Someone's ears were apparently burning over at Channel 2.
On March 5, Boise Weekly reported that KBOI-TV pulled a pair of controversial news promos that openly advocated for small government while deriding outsiders for "imposing their will" to fix Idaho health care.
When BW asked KBOI-TV Vice President and General Manager Don Pratt about the spots, which ran for less than a week, he conceded that the promos had been pulled, saying that it was not his station's intention "to create a spot that creates an impression of bias. But to the extent that we've done that, we're obviously going to be held accountable for that."
And within hours of the story being published (BW, Citydesk, "KBOI-TV Pulls Controversial News Promos," March 5, 2014), Pratt sent an internal memo to KBOI-2 staffers, cautioning them not to "get distracted by this."
"The tone and phrasing of our new campaign needed adjustment, so that is what we will do," wrote Pratt in the internal memo.
KBOI-2 began airing its "adjusted" promos this weekend.
Here's a look at the script of one of the original promos and the script of its replacement:
Original news promo: "Lots of people think they know how to fix health care.
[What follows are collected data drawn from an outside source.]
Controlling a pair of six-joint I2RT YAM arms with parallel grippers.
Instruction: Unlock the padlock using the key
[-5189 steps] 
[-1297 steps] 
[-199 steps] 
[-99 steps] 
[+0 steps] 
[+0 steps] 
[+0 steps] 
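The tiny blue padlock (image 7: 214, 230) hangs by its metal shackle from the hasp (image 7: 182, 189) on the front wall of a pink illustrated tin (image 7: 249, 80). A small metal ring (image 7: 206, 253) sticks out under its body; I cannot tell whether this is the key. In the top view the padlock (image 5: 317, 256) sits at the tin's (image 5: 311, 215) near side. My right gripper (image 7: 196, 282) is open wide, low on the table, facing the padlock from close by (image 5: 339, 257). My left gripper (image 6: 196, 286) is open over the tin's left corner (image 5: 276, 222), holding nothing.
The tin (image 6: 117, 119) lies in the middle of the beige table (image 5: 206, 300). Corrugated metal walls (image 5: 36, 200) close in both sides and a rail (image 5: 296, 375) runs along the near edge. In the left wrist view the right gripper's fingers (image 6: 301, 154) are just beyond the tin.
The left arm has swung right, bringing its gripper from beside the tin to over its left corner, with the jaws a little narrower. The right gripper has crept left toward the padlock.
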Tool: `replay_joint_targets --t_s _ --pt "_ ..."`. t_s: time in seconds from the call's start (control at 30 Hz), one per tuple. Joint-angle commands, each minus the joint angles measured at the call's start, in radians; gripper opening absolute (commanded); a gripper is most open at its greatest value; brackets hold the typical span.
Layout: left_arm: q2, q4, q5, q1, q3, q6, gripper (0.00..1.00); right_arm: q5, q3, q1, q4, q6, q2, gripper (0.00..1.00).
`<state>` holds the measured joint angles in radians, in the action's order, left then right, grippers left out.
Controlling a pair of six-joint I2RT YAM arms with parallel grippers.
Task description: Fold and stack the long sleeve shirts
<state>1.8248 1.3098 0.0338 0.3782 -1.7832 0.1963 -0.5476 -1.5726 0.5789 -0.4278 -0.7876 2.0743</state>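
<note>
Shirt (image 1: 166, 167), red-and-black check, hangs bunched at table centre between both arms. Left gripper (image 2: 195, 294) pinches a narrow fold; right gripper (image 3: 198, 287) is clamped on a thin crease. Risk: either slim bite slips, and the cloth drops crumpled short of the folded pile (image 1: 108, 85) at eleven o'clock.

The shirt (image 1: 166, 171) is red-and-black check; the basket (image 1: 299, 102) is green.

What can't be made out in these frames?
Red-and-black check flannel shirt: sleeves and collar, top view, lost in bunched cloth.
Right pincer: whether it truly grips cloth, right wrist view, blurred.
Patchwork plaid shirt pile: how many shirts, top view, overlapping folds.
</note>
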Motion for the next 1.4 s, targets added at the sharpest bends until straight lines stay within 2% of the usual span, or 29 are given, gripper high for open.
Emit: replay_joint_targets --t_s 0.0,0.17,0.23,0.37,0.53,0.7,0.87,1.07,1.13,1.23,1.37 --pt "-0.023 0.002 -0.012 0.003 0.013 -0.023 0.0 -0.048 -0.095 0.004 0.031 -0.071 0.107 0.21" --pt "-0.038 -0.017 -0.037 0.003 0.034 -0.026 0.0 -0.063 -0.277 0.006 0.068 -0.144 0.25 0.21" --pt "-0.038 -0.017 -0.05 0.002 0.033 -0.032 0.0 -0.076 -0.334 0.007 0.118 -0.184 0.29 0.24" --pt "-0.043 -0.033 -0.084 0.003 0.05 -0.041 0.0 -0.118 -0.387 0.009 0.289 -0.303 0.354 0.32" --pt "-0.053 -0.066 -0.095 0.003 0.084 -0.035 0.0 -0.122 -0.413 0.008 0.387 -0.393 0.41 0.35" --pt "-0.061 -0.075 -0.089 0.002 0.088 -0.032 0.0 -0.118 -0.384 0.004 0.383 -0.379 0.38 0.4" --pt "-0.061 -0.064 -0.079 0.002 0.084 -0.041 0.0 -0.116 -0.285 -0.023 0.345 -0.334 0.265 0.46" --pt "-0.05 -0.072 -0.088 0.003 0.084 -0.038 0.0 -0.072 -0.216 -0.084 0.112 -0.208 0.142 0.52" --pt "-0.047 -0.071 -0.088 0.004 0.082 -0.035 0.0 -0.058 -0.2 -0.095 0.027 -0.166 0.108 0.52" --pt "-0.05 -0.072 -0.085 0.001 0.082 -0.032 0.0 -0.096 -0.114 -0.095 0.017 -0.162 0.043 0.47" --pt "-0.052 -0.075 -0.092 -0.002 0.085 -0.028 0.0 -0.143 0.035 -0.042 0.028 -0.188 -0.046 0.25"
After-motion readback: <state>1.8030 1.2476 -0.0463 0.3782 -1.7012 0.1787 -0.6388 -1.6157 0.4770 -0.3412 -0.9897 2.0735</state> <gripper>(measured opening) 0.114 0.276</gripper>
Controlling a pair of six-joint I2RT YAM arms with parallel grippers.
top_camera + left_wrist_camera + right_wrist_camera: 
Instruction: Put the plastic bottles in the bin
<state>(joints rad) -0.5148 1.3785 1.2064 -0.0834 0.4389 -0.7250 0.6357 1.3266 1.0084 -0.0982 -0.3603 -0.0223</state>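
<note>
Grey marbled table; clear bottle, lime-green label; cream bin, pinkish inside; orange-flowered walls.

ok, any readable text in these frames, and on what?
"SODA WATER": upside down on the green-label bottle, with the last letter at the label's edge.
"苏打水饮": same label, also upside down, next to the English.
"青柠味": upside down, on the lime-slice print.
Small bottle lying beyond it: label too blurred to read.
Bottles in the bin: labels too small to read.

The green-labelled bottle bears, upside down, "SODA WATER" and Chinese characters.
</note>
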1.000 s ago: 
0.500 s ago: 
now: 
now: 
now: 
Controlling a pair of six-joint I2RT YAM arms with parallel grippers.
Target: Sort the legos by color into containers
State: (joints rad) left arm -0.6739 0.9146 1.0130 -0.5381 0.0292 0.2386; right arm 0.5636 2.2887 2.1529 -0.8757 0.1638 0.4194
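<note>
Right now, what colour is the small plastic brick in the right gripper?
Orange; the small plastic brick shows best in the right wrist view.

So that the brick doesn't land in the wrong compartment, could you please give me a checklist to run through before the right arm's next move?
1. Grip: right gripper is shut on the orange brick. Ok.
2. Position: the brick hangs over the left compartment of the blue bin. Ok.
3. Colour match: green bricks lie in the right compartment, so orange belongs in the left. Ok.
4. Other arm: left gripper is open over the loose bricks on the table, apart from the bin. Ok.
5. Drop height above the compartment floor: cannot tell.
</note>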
At KBOI-2 we know that Idahoans know what’s best for Idaho. So when outsiders try to impose their will...when they try to tell us how to live...you can count on KBOI-2 to protect what’s right. We stand for the people of Idaho."
Adjusted promo: "There are a lot of confusing changes going on right now in health care. It's becoming harder to understand how we can protect our families... to decide for ourselves, right here in Idaho what's best. At KBOI-2, our promise is to keep the system accountable to the people it serves. We stand for the people of Idaho."
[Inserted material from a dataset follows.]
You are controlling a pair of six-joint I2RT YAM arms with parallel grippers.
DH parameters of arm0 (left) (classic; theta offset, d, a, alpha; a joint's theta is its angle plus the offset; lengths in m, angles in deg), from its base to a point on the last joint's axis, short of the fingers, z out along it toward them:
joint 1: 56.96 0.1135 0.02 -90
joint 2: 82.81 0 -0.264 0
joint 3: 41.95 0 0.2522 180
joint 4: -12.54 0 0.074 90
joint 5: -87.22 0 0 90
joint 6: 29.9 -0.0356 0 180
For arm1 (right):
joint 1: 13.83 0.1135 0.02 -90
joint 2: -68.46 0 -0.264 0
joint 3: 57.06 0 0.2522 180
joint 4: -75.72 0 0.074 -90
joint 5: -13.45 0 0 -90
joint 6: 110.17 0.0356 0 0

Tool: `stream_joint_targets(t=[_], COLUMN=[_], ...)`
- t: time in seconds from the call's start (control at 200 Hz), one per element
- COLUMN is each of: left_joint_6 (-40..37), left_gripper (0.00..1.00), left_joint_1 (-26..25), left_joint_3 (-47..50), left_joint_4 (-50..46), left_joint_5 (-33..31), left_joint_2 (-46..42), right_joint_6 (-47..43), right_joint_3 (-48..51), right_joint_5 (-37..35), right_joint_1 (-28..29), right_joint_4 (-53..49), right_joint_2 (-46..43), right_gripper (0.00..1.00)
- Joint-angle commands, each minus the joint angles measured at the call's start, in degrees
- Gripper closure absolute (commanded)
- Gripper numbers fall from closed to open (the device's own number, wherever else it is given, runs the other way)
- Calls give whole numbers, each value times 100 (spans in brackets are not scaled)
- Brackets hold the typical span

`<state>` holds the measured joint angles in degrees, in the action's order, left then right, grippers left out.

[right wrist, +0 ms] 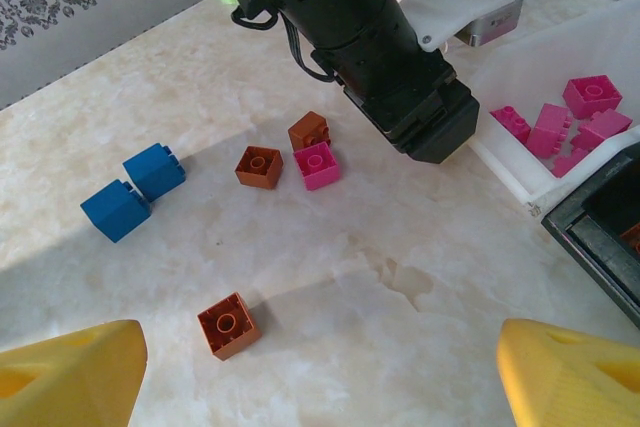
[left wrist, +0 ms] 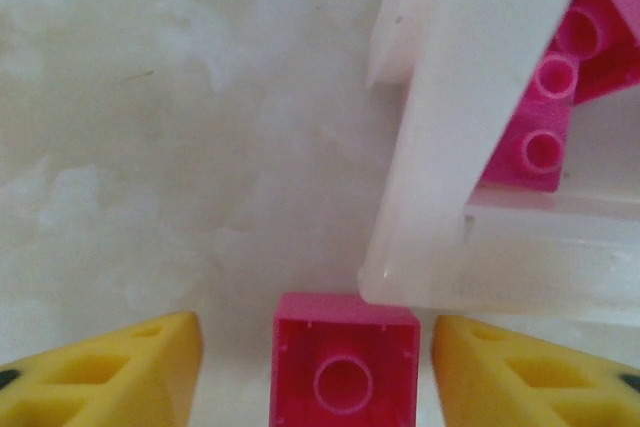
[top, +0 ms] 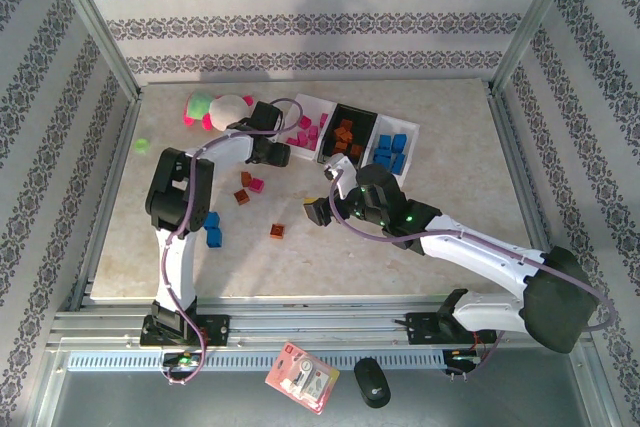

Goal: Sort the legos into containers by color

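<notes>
Left gripper (left wrist: 316,347) straddles a pink lego (left wrist: 345,362) without touching it; right gripper (right wrist: 320,347) spread wide, empty.

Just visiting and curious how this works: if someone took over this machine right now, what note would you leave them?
Left claw: open around a loose pink brick beside the left white tray corner, not yet gripping it.
Right claw: open, empty, above the table.
Done: sorted pink bricks in the left white tray, sorted orange-brown bricks in the black tray, sorted blue bricks in the right white tray.
Left: on the table, two blue bricks, three orange-brown bricks, one pink brick, plus the one at the left claw.
</notes>
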<state>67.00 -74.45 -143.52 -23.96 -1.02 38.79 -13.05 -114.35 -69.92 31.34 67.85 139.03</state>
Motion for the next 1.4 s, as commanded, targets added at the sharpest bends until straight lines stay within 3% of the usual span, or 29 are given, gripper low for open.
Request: stream_joint_targets(t=[0.0, 0.23, 0.63, 0.924, 1.129, 1.394], left_joint_6=[93, 108, 497, 725, 679, 483], left_gripper=[46, 67, 68, 69, 70, 69], left_joint_1=[81, 81, 79, -177, -450, -458], left_joint_3=[-222, -180, 694, 571, -315, -2239], left_joint_4=[-258, -289, -396, -259, -79, -692], left_joint_5=[98, -54, -228, -71, 43, 38], left_joint_2=[92, -84, -1211, -1871, -1374, 139], right_joint_6=[-67, -79, -67, -33, -30, -28], right_joint_3=[-158, -187, -147, -97, -104, -16], right_joint_5=[30, -52, -57, -53, -74, -172], right_joint_1=[54, 54, 55, 55, 54, 29], right_joint_4=[162, 79, 112, 262, 267, 245], right_joint_2=[72, -66, -157, -175, -207, -271], right_gripper=[10, 10, 10, 10, 10, 10])
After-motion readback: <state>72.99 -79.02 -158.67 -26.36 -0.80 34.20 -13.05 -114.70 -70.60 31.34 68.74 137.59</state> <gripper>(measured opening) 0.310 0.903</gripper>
ORIGINAL STORY: March 5, 2014
Maybe you saw the spots during CBS primetime programming; or perhaps during last weekend's NCAA basketball coverage.
The controversial, albeit brief, pair of news promos openly advocated for small government while deriding outsiders for "imposing their will" to fix Idaho health care.
You won't see them again.
One news promo interspersed photos of KBOI-TV's news team with lovely, almost folksy images familiar to Boiseans: hot air balloons drifting over Ann Morrison Park, flowers blooming at the Boise Depot and kids smiling at a lemonade stand. But then, along came images of a faceless politician (he's only shown from the neck down), a Statehouse committee hearing room and an ACHD "road closed" sign.
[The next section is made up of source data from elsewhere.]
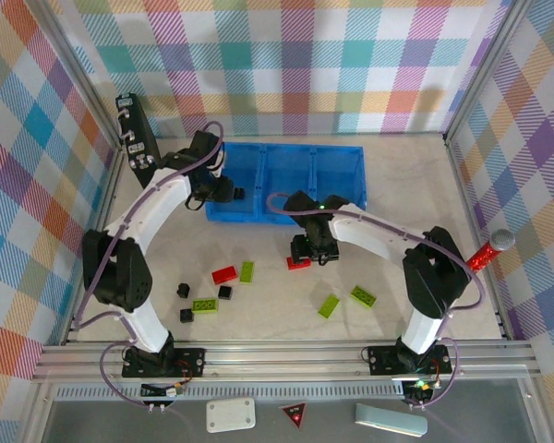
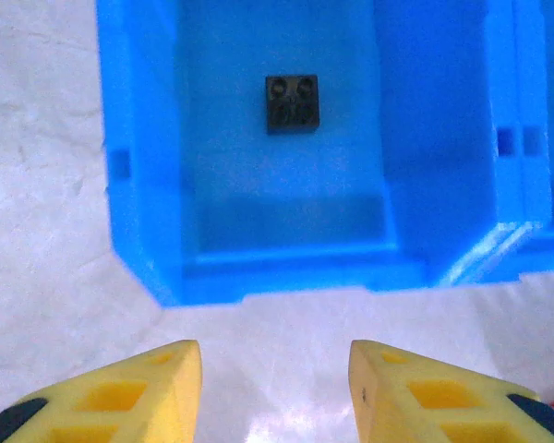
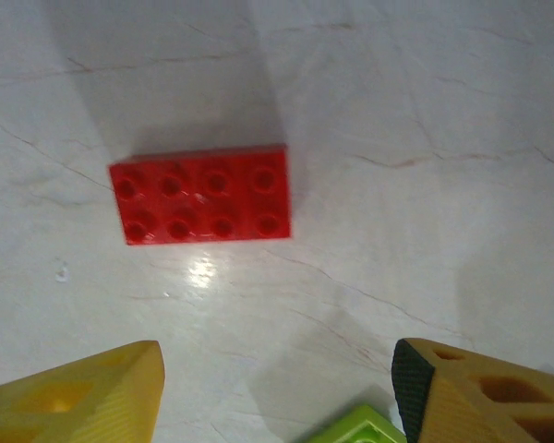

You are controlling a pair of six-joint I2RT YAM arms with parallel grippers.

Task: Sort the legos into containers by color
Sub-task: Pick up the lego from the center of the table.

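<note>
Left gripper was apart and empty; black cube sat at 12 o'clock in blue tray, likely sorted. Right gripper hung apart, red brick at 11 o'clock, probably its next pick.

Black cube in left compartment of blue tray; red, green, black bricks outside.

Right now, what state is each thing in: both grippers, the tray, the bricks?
left gripper, open, empty, at the tray's near edge.
right gripper, open, empty, above the table.
blue tray, upright on the table.
black brick, studs up, inside the tray's left-end compartment.
red brick, flat on the table, studs up, not gripped.
loose bricks, lying unsorted on the table.
</note>
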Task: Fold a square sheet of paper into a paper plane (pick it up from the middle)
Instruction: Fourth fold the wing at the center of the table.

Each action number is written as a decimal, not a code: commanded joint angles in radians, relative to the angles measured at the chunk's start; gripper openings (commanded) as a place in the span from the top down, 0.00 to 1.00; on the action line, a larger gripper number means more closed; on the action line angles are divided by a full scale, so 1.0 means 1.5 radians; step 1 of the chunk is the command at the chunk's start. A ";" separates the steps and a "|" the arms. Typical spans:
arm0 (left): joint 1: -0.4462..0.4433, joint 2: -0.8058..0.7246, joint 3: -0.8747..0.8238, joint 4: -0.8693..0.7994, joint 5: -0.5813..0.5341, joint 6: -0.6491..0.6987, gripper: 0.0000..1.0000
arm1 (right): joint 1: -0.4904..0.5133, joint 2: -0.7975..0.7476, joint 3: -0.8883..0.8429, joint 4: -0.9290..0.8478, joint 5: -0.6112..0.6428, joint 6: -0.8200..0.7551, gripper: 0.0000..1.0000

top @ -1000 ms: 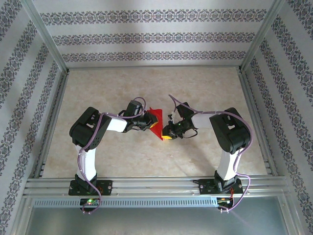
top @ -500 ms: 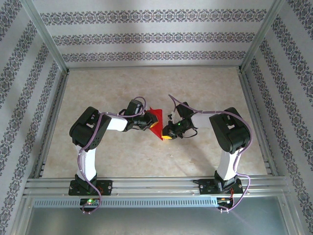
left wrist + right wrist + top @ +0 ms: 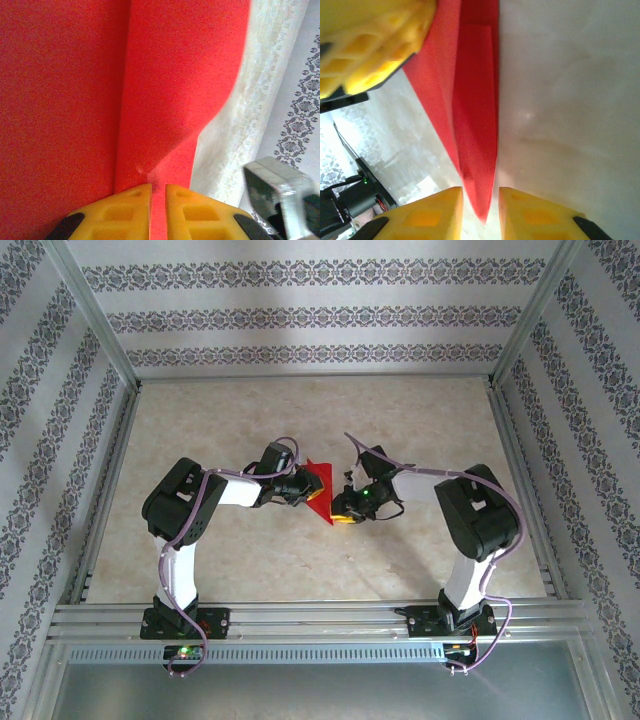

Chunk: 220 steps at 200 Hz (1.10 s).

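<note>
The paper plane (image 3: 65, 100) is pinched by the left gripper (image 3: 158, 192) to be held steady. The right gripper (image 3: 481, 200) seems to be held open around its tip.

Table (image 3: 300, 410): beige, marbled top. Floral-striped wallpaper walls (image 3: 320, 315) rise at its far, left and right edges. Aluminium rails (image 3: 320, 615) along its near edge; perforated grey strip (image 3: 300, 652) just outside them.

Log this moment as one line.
left claw: shut on folded red paper | right claw: parted around its tip | paper: creased, pointed
</note>
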 commanded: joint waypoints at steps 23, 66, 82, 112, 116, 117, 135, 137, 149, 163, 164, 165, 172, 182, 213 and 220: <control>-0.006 0.029 -0.015 -0.124 -0.053 0.016 0.85 | -0.012 -0.072 -0.001 -0.013 0.006 -0.018 0.73; -0.006 0.034 -0.012 -0.129 -0.051 0.016 0.85 | 0.028 -0.024 0.043 0.012 -0.013 -0.013 0.82; -0.006 0.032 -0.012 -0.129 -0.052 0.015 0.85 | 0.037 -0.003 0.052 0.016 -0.008 -0.010 0.84; -0.006 0.032 -0.011 -0.149 -0.060 0.013 0.85 | 0.045 0.027 0.063 0.016 0.004 -0.011 0.86; -0.006 0.032 -0.010 -0.150 -0.062 0.012 0.85 | 0.045 0.030 0.062 0.016 0.006 -0.012 0.86; -0.007 0.032 -0.011 -0.150 -0.062 0.012 0.85 | 0.045 0.030 0.061 0.016 0.007 -0.012 0.86; -0.006 0.030 -0.010 -0.162 -0.072 0.008 0.85 | 0.045 0.040 0.059 0.013 0.015 -0.014 0.87; -0.007 0.030 -0.011 -0.163 -0.073 0.008 0.85 | 0.045 0.042 0.058 0.013 0.015 -0.016 0.87; -0.007 0.031 -0.010 -0.169 -0.077 0.008 0.86 | 0.045 0.046 0.056 0.013 0.017 -0.017 0.87; -0.006 0.031 -0.010 -0.172 -0.079 0.005 0.86 | 0.044 0.050 0.053 0.015 0.018 -0.017 0.87; -0.006 0.031 -0.011 -0.172 -0.079 0.005 0.86 | 0.044 0.050 0.053 0.015 0.017 -0.017 0.87; -0.006 0.031 -0.011 -0.172 -0.079 0.005 0.86 | 0.044 0.049 0.052 0.015 0.017 -0.017 0.87; -0.006 0.032 -0.010 -0.173 -0.081 0.005 0.86 | 0.044 0.052 0.051 0.016 0.016 -0.017 0.87; -0.006 0.032 -0.010 -0.174 -0.082 0.003 0.87 | 0.043 0.054 0.050 0.017 0.015 -0.018 0.87; -0.006 0.035 -0.009 -0.175 -0.083 0.001 0.87 | 0.040 0.062 0.048 0.019 0.012 -0.018 0.87; -0.007 0.035 -0.008 -0.174 -0.082 0.001 0.87 | 0.039 0.064 0.047 0.019 0.012 -0.018 0.87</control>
"KBOI-2 believes that the best government is small government..." said the spot's authoritarian announcer. "Keeping government off the backs of Idaho: KBOI-2."
A second news promo had even stronger political overtones.
"Lots of people think they know how to fix health care..." said the same announcer. "So, when outsiders try to impose their will, when they try to tell us how to live, you can count on KBOI-2 to protect what's right."
"Our intention was to create a bold new marketing message," Don Pratt, KBOI-TV Vice President and General Manager, told Boise Weekly.
But Pratt, who cautioned that he "didn't have much to say" about the matter, conceded that it was not his station's intention "to create a spot that creates an impression of bias. But to the extent that we've done that, we're obviously going to be held accountable for that."
Ultimately, the controversial spots, which ran less than a week on KBOI-TV, misfired.
"We're re-writing the spots," said Pratt.
Even the top television programming chief at KBOI-TV's parent company, Sinclair Broadcast Group, was taken somewhat aback.
"This comes as a surprise to me," said M. William Butler, V.P. of Programming and Promotion. "Yeah, that does sound unusual."
Pratt said KBOI-TV has a strong "viewer advocacy news philosophy."
"We want to clarify our viewer advocacy position of keeping government open, honest and accountable," he said. "That was our intention and that's what we're going to do."
Pratt said that the station hadn't received a lot of viewer feedback but what they did receive was "not what we had hoped for, and that's why we have to reassess our message and address it."